三月のバスで待ってる
◯
「ーーちゃん」
誰かの呼ぶ声に、私はうっすらと目を開ける。
「深月ちゃん、起きて、着いたよ」
「……っ!」
ハッとして一気に目が覚めた。目の前には屈んで覗き込む想太の顔。
ち、近い……っ!
「あ、起きた。

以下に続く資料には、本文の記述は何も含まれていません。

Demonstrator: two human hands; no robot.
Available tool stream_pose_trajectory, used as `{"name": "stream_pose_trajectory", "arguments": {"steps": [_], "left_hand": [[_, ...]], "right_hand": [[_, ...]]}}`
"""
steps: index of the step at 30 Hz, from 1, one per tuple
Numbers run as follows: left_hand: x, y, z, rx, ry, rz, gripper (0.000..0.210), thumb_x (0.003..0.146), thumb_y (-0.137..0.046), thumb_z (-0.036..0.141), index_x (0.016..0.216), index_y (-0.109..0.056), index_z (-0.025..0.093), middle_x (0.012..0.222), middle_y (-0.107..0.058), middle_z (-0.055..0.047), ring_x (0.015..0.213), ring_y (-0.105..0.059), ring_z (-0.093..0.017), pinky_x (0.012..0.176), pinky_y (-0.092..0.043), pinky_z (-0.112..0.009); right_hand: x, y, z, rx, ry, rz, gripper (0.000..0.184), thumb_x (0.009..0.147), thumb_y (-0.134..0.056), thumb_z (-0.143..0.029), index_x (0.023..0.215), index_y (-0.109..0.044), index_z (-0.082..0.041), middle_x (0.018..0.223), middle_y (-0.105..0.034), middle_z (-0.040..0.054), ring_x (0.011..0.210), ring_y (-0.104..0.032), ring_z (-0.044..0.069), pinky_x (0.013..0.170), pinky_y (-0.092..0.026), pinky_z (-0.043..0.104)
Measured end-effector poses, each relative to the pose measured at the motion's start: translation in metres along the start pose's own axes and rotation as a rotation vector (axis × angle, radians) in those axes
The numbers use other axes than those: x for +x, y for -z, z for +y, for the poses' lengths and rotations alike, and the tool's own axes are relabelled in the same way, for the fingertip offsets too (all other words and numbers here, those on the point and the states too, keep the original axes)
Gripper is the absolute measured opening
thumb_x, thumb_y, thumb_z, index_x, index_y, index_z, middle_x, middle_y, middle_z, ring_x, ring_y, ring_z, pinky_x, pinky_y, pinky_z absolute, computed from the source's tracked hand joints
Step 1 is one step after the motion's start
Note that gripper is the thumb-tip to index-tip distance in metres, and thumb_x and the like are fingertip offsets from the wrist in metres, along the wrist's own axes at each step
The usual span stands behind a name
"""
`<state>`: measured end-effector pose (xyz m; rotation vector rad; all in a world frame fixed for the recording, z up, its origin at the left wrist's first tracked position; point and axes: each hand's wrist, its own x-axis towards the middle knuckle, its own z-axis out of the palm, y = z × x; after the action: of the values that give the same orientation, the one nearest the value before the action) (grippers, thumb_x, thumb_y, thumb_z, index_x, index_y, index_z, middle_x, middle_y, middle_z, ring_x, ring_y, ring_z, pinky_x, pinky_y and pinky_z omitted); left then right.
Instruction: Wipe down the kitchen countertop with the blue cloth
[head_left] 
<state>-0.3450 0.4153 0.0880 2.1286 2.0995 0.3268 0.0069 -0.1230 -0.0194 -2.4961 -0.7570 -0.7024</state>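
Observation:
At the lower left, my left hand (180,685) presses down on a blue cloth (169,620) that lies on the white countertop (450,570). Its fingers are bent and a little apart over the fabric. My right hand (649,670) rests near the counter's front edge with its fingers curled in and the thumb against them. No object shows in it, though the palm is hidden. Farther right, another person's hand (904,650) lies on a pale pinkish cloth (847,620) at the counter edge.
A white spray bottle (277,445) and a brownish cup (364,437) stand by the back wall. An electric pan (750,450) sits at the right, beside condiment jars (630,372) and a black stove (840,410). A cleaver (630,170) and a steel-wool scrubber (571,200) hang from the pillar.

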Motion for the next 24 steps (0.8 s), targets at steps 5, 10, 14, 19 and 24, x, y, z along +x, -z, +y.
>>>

おはよ」
と言ってにっこり笑う。
「お、はようございます」
化学の問題集を眺めながら、いつの間にか眠ってしまっていた。
誰もいない静かなバスの中で、私と想太の2人だけ。妙にそのことを気にしてしまうのは、単純に、距離が近すぎるからだ。
「あの……ち、近いです」
「ああ、ごめんごめん」
起こしてもらっておいて失礼なことを言う私に、口では謝りながら顔は笑っている想太。こっちの動揺なんて、まるでお構いなしだ。
「勉強?ああ、もうすぐテストの時期か」
想太が私の膝の上で開いている化学の教科書を見て言った。
「あ、はい、化学が苦手で……」
一番苦手な科目を克服しようと、教科書や問題集に目を通すものの、難解な暗号のような化学式を眺めているうちに、だんだんうとうとしてしまう。
テストに向けて毎晩遅くまで勉強しているのに、いっこうにわかるようにならない。